▸ TASK REQUIREMENTS: The expected output is the complete listing, unchanged.

((

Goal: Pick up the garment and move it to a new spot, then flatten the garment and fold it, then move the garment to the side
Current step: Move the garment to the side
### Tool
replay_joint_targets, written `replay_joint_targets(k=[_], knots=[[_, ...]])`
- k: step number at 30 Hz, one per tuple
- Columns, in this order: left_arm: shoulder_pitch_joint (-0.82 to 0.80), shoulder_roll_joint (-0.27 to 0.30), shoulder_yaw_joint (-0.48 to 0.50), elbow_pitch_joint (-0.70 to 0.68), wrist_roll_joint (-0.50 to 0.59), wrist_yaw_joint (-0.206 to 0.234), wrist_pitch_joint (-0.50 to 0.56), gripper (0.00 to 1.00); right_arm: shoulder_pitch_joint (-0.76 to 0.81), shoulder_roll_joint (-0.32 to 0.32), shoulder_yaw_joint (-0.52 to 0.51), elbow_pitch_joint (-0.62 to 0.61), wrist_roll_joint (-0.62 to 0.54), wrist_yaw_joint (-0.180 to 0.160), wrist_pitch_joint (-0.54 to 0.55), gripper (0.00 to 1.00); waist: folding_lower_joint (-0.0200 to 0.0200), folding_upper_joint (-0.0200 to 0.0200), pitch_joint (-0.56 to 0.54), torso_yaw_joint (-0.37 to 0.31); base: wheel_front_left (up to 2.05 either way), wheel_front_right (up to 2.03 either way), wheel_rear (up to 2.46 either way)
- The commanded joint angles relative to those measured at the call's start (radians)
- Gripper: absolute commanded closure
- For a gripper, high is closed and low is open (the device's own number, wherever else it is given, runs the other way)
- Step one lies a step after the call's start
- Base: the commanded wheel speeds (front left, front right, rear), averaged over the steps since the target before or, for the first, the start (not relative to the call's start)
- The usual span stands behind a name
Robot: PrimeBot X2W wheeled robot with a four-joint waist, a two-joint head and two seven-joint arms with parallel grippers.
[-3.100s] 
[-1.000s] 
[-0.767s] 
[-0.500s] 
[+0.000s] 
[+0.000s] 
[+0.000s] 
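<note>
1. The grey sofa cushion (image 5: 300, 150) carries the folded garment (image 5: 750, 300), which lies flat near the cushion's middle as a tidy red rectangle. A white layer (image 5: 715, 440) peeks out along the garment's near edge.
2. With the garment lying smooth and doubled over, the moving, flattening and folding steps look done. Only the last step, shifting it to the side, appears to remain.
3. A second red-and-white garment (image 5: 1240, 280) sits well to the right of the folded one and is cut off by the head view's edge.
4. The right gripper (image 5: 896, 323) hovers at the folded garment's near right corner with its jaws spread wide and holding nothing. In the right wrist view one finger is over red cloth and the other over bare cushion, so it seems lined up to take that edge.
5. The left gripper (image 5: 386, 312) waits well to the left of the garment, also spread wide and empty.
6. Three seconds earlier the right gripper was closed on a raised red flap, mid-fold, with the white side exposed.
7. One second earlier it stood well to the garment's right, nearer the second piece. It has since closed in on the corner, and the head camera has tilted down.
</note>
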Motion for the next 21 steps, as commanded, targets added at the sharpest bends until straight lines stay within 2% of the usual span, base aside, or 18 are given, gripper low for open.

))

▸ WRITTEN ANSWER:
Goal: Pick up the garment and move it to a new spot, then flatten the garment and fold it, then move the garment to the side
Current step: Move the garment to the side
### Tool
replay_joint_targets, written `replay_joint_targets(k=[_], knots=[[_, ...]])`
- k: step number at 30 Hz, one per tuple
- Columns, in this order: left_arm: shoulder_pitch_joint (-0.82 to 0.80), shoulder_roll_joint (-0.27 to 0.30), shoulder_yaw_joint (-0.48 to 0.50), elbow_pitch_joint (-0.70 to 0.68), wrist_roll_joint (-0.50 to 0.59), wrist_yaw_joint (-0.206 to 0.234), wrist_pitch_joint (-0.50 to 0.56), gripper (0.00 to 1.00); right_arm: shoulder_pitch_joint (-0.76 to 0.81), shoulder_roll_joint (-0.32 to 0.32), shoulder_yaw_joint (-0.52 to 0.51), elbow_pitch_joint (-0.62 to 0.61), wrist_roll_joint (-0.62 to 0.54), wrist_yaw_joint (-0.180 to 0.160), wrist_pitch_joint (-0.54 to 0.55), gripper (0.00 to 1.00); waist: folding_lower_joint (-0.0200 to 0.0200), folding_upper_joint (-0.0200 to 0.0200), pitch_joint (-0.56 to 0.54), torso_yaw_joint (-0.37 to 0.31); base: wheel_front_left (up to 2.05 either way), wheel_front_right (up to 2.03 either way), wheel_rear (up to 2.46 either way)
- The commanded joint angles relative to those measured at the call's start (radians)
- Gripper: absolute commanded closure
- For a gripper, high is closed and low is open (the device's own number, wherever else it is given, runs the other way)
- Step one lies a step after the call's start
- Base: the commanded wheel speeds (front left, front right, rear), averaged over the steps since the target before or, for the first, the start (not relative to the call's start)
- The usual span stands behind a name
Robot: PrimeBot X2W wheeled robot with a four-joint waist, a two-joint head and two seven-joint arms with parallel grippers.
[-3.100s] 
[-1.000s] 
[-0.767s] 
[-0.500s] 
[+0.000s] 
[+0.000s] 
[+0.000s] 
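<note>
1. The grey sofa cushion (image 5: 300, 150) carries the folded garment (image 5: 750, 300), which lies flat near the cushion's middle as a tidy red rectangle. A white layer (image 5: 715, 440) peeks out along the garment's near edge.
2. With the garment lying smooth and doubled over, the moving, flattening and folding steps look done. Only the last step, shifting it to the side, appears to remain.
3. A second red-and-white garment (image 5: 1240, 280) sits well to the right of the folded one and is cut off by the head view's edge.
4. The right gripper (image 5: 896, 323) hovers at the folded garment's near right corner with its jaws spread wide and holding nothing. In the right wrist view one finger is over red cloth and the other over bare cushion, so it seems lined up to take that edge.
5. The left gripper (image 5: 386, 312) waits well to the left of the garment, also spread wide and empty.
6. Three seconds earlier the right gripper was closed on a raised red flap, mid-fold, with the white side exposed.
7. One second earlier it stood well to the garment's right, nearer the second piece. It has since closed in on the corner, and the head camera has tilted down.
</note>
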Motion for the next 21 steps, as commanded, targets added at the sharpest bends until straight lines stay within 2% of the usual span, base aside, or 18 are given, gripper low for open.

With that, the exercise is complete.